Brian Joseph said...

Hi Maria - Don't feel bad about not reading these authors. There is so much out there to read! It is really impossible to get to everything! As I know that you like science fiction, I do think that you might really enjoy Heinlein.

A Google search on my part found no connection or meetings between the two. I could be way off on this one, but I suspect they would not have had great chemistry between them. The philosophies, though few of parallels can in some ways be seen as antagonistic.

Miguel said...

I've read José Saramago extensively, and even if some close to him have declared he was a fan of science fiction (allegedly John Wyndham's The Day of the Triffids influenced Blindness), I'm sure I've never read him mention Heinlein in any text. That's not to say the connection doesn't exist, but I think your mid is just playing tricks because of the coincidence :)

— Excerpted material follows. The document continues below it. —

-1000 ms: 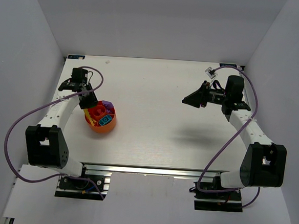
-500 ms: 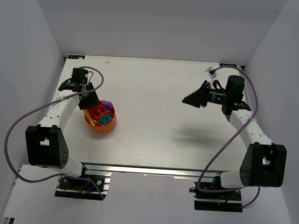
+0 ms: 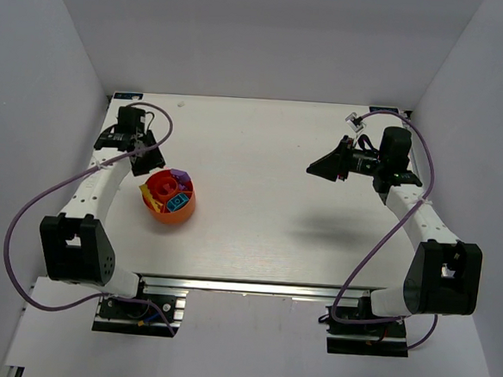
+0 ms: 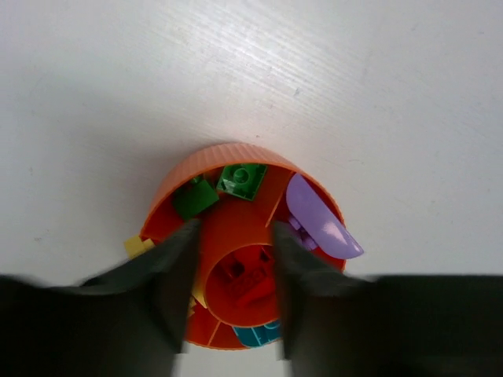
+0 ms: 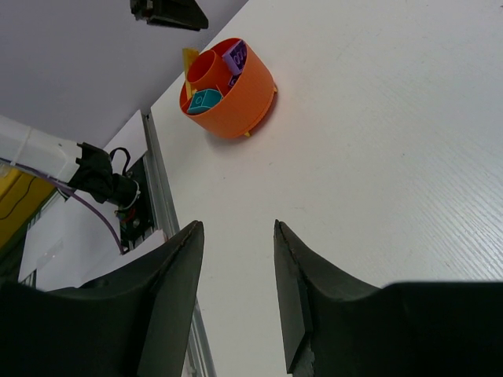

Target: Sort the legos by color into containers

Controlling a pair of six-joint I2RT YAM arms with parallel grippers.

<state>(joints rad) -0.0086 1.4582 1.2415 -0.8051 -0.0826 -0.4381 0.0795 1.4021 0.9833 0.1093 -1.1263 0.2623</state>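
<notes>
Farthest left, the left gripper [image 3: 146,158] hangs just behind the orange round plastic bowl [image 3: 179,213]. Its fingers [image 4: 174,275] stand moderately apart with nothing between them, and its wrist camera looks straight down into the bowl.

A smaller red round plastic bowl [image 3: 160,184] sits nested in the middle of the orange one, and the tiny plastic bricks lie around and inside it. In the wrist view I make out:
- two green bricks [image 4: 242,179] against the wall at the top
- a lilac curved piece [image 4: 318,224] leaning over the rim on the right
- a teal brick [image 4: 253,336] at the bottom
- a yellow flat brick [image 4: 138,246] poking out at the left edge
- red bricks [image 4: 250,287] inside the inner bowl

Every brick I can see is in this pair of bowls, which stands on the left part of the white bench [image 3: 270,164].

I judge the bricks to be very light, rigid and slick, so they would likely squirt out of a sloppy pinch. I would take one across its flat sides rather than over the studs, with the fingers brought in narrow first. The bowls look thin-walled and light, and likely to skid or tip if nudged. The rim is where I would grip one.

Far to the right, well apart from the bowls, the right gripper [image 3: 322,169] hovers above the bench, pointed leftward. Its fingers are parted and it holds nothing.
</notes>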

As for Saramago and Heinlein's political views, what I find amusing is how both stem from a suspicion of the State: libertarians think the State is trying to stiffle Great Men, and the communists think the State is a tool of the bourgeoisie to keep the proles under control.

I think Saramago had many good ideas about human dignity, justice and democracy, but I don't put a lot of stock in his utopian world brotherhood of men and women living without laws.

As for Heinlein, never read him, but The Moon is a Harsh Mistress has been on my tbr list for years.

Brian Joseph said...

Hi Miguel - I actually do not believe that the two authors know of each other. I just thought that it was an interesting co — incidence.

I never read either "Blindness" or "Day of the Triffids" but I did see both movies (I am referring to the original "Day of the Triffids" movie). I thought that "Blindness" was a superb and deep film, but did bear striking similarities to "Day of the Triffids," which I thought was a superb but no so deep film:)

Heinlein's ideology was a little different from some of the other Libertarians. He seems to be saying that the governments suppress the positive but unconscious social and economic results of the actions and choices of the masses. He was much less elitist then some other Libertarian thinkers.

I also do not agree with the gist of Saramago's ideology. However, it is another interesting and creative set of ideas for us to ponder and discuss!

vb said...

Interesting co incidence indeed..I must say i have never read Heinlein thanks for introducing me to him..While saramago i Hve read Blindness and The elephant's journey, I should definitely try this one...
Thanks again and keep posting all these wonderful author's work..

Brian Joseph said...

Thanks VB - This is the first Saramago book that I have read. As I mentioned above I saw the movie "Blindness". As I found it a bit disturbing but superb, it sparked my interest in Saramago.